DATA SEGMENT: Begin

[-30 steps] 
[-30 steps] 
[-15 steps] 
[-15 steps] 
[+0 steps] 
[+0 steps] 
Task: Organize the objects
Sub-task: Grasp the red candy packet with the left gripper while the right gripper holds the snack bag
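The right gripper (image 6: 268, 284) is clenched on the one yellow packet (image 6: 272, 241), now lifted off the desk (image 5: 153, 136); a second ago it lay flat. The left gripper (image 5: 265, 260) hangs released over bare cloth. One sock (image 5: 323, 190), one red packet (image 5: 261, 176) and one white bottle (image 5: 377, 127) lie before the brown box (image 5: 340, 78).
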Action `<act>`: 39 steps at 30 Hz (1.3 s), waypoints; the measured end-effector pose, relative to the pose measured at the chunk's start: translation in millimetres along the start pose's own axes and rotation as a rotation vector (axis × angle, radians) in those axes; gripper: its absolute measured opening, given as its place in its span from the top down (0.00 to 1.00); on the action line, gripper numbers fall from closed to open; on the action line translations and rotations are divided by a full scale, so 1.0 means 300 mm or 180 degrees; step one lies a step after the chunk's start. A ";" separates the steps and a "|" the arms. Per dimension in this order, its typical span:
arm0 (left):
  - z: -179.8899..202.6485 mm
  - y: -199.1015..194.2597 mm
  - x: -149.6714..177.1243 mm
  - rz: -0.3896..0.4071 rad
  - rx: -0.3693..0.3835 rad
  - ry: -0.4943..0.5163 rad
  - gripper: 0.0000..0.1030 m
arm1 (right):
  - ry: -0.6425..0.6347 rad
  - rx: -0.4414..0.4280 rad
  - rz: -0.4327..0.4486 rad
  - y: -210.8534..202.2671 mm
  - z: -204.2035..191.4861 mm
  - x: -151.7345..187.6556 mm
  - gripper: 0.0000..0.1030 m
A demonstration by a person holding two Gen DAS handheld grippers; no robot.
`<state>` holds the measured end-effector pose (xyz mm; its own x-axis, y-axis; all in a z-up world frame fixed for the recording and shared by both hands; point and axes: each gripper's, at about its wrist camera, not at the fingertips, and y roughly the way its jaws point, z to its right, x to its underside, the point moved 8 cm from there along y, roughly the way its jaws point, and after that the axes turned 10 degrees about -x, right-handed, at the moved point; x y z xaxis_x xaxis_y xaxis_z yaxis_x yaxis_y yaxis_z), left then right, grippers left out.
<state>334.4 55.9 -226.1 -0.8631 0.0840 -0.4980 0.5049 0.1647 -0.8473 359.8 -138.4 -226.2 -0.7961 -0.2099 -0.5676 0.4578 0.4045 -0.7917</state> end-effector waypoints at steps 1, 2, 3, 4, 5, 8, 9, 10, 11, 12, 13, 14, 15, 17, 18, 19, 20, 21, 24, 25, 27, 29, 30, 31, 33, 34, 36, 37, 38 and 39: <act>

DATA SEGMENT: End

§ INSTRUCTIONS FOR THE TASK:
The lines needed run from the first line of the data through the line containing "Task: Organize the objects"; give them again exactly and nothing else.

§ EXPECTED ANSWER:
[-30 steps] 
[-30 steps] 
[-15 steps] 
[-15 steps] 
[+0 steps] 
[+0 steps] 
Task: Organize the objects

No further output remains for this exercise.